Other pretty things had come in during their morning’s absence: a pile of books, old copies of the Italian poets newly bound over in white vellum with red edges to the leaves, a pile of Roman photographs which were to be sent to America, and a collection of little squares of marbles, porphyries, and alabasters, a stone rainbow, destined also for America.
“But we need photographs in Rome,” the Signora said. “Looking at them, we discover a thousand beauties which we missed when we saw the original.”
A strange croaking sound drew the attention of the girls to the windows, and they saw a little caravan of crates carried past on carts, going from the railway station to the great markets of the city.
Out of the holes in these crates protruded heads and necks of every sort of fowl—turkeys, hens, ducks, and pigeons.

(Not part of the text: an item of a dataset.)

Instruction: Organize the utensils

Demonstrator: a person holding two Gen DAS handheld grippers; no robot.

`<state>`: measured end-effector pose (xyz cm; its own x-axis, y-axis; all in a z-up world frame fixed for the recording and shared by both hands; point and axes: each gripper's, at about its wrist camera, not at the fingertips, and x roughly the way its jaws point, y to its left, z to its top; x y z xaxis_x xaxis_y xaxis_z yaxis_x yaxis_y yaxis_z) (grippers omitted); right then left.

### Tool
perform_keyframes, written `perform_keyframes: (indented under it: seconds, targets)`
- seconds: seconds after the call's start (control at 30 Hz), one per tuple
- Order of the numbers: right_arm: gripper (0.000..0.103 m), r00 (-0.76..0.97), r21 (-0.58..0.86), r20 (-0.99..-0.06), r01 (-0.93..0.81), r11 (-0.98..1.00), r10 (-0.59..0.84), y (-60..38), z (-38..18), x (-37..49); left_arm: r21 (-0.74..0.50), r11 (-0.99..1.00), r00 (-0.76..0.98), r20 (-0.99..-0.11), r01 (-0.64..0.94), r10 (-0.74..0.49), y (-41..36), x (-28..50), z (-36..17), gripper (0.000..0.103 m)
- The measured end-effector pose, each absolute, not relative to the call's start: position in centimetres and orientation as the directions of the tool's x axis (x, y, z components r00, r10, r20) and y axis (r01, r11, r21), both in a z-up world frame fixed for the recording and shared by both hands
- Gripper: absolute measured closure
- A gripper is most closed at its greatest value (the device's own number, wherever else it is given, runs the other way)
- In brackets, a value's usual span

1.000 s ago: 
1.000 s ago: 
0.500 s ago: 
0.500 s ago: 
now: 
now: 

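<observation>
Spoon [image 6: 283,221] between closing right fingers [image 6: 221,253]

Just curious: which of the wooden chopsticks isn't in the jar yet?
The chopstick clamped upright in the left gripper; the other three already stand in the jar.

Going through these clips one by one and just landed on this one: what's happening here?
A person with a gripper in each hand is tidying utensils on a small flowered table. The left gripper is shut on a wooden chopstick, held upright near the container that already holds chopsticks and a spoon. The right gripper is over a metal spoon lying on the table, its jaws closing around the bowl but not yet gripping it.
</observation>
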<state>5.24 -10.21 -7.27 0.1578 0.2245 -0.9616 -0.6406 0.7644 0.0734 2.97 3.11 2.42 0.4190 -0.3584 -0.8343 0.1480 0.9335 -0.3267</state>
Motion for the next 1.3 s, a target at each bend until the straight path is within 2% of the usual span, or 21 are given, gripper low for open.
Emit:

The poor wretches, huddled and crowded together, seemed to know that they were on their way to execution, and to implore the pity of the bystanders.
Bianca pressed her lips together and said nothing; Isabel leaned out and contemplated them with a smile. “Those dear turkeys!” she said with the greatest affection.
“You like them?” the Signora asked, rather surprised that any one should choose pets so grotesque.
“Yes, immensely!” was the reply. “They’re so nice roasted.”
And then, obliterating this painful and awkward reminder of what lay under the surface of their daily comforts, came a piercingly-sweet chorus of trumpets, twenty trumpets playing together. A regiment was passing, going from a camp in one part of the city to a camp in another part. The men were dressed in gray linen, and, in the distance, were hardly to be distinguished from the street, and their bearing was not very soldier-like; but the wild and sunny music gave a soul and meaning to them, and, rising through the hot and silent noon, stirred even the most languid pulses.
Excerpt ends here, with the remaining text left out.